Roger Ebert rated it 3/4 stars and wrote that Evans' performance upstages the issues raised in the film. On Evans' performance, Ebert writes, "Electrifying in the role, Evans reminds me of other great out-of-control druggies played by Al Pacino and Nicolas Cage. A movie like this is a reminder that box-office success can be unfair and limiting to gifted young actors."

Kirk Honeycutt of The Hollywood Reporter wrote, "The film is chock-a-block with extraordinary performances and no one will fault the filmmaking either. This is a well-made movie, make no mistake.

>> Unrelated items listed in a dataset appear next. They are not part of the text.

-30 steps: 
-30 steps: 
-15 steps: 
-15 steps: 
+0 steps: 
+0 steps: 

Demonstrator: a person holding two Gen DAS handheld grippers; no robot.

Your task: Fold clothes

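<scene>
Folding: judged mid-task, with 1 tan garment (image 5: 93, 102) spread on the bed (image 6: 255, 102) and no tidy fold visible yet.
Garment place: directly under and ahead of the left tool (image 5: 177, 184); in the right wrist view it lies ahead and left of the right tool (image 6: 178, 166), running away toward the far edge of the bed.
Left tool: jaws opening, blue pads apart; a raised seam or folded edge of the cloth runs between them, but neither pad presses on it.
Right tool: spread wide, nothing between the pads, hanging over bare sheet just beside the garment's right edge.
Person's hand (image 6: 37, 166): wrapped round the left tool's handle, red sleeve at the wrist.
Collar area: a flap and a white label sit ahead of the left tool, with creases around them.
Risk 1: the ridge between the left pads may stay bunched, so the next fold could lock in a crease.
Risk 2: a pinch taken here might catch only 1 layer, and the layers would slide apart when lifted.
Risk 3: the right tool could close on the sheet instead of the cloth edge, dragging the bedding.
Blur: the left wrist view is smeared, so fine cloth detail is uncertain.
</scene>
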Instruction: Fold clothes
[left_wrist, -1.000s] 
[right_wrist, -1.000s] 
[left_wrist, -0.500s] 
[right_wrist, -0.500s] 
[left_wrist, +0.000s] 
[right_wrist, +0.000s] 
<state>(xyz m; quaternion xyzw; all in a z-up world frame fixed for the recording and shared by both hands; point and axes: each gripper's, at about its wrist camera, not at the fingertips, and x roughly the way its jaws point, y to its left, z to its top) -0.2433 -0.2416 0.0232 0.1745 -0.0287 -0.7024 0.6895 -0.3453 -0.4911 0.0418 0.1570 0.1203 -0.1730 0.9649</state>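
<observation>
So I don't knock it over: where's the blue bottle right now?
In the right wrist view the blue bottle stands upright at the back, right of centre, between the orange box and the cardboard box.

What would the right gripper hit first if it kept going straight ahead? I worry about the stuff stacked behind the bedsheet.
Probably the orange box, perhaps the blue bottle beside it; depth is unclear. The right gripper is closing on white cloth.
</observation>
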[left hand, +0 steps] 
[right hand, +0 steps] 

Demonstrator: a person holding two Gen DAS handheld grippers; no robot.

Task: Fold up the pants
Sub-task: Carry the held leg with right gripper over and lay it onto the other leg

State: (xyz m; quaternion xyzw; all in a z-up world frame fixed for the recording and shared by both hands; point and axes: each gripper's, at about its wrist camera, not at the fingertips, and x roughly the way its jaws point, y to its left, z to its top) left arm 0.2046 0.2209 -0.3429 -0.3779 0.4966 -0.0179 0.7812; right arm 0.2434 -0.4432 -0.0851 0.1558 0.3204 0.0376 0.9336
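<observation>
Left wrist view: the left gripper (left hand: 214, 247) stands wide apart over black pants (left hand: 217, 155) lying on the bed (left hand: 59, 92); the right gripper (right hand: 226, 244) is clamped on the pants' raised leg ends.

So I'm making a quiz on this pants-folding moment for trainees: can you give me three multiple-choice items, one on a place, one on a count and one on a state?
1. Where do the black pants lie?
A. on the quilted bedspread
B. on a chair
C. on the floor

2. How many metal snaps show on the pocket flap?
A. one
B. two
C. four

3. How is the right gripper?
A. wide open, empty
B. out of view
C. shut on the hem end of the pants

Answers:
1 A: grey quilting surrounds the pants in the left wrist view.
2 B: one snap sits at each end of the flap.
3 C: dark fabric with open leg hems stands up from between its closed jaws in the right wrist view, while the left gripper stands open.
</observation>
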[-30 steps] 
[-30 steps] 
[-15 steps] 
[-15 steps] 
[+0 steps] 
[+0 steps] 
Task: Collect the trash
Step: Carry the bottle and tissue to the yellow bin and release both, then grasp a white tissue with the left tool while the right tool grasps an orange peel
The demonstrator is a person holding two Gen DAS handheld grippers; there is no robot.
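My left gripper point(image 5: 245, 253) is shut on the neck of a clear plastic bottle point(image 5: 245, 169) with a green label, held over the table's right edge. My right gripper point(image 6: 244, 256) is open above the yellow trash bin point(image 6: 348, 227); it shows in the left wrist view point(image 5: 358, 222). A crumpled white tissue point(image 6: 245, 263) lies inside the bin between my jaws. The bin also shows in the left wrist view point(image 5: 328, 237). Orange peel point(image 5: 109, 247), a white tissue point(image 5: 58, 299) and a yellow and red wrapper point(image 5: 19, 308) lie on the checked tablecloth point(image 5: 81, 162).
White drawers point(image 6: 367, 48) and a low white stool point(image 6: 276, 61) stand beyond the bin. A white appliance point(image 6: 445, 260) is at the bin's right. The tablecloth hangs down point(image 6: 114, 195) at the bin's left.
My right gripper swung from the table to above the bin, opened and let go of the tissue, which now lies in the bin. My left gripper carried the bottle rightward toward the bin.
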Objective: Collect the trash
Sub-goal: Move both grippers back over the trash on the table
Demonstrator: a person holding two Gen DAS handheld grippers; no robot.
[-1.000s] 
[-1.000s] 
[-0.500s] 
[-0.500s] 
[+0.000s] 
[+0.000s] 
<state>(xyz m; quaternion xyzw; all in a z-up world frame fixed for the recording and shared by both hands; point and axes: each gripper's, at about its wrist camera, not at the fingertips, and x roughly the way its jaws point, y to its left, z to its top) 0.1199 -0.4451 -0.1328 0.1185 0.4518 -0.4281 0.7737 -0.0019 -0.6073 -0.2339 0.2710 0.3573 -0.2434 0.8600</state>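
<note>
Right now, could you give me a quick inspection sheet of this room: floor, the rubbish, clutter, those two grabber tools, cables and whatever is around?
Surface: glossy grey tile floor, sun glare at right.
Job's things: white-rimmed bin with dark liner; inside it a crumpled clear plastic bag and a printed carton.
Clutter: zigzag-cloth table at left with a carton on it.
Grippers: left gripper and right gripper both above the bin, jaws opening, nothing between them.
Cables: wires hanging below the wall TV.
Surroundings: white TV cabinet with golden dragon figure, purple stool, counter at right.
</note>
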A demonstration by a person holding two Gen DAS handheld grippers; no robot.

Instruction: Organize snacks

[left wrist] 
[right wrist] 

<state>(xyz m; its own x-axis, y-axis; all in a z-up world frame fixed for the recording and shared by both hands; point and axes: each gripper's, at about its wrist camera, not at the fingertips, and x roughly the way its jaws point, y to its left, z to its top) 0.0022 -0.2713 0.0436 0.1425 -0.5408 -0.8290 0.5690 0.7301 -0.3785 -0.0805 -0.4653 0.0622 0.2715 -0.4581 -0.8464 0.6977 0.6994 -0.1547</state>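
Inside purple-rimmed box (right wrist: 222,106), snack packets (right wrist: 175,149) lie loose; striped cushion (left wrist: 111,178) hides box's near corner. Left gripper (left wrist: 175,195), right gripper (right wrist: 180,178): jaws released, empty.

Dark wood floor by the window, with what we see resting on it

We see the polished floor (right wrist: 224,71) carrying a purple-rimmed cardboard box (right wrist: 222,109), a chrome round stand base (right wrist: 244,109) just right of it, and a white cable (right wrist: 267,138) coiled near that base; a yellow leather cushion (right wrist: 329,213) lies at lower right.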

It just suffers from a dysfunctional hero." Ronnie Scheib of Variety wrote, "Though conceptually intriguing, the mix of downward drug spiral with uphill struggle for good never really coalesces." Jeannette Catsoulis of The New York Times wrote, "Notable at least in part for its fumbled potential, this health-care-industry melodrama possesses all the right ingredients: an idealistic young lawyer, a corrupt corporate villain and a sympathetic victim. It just fails to assemble them into a compelling whole."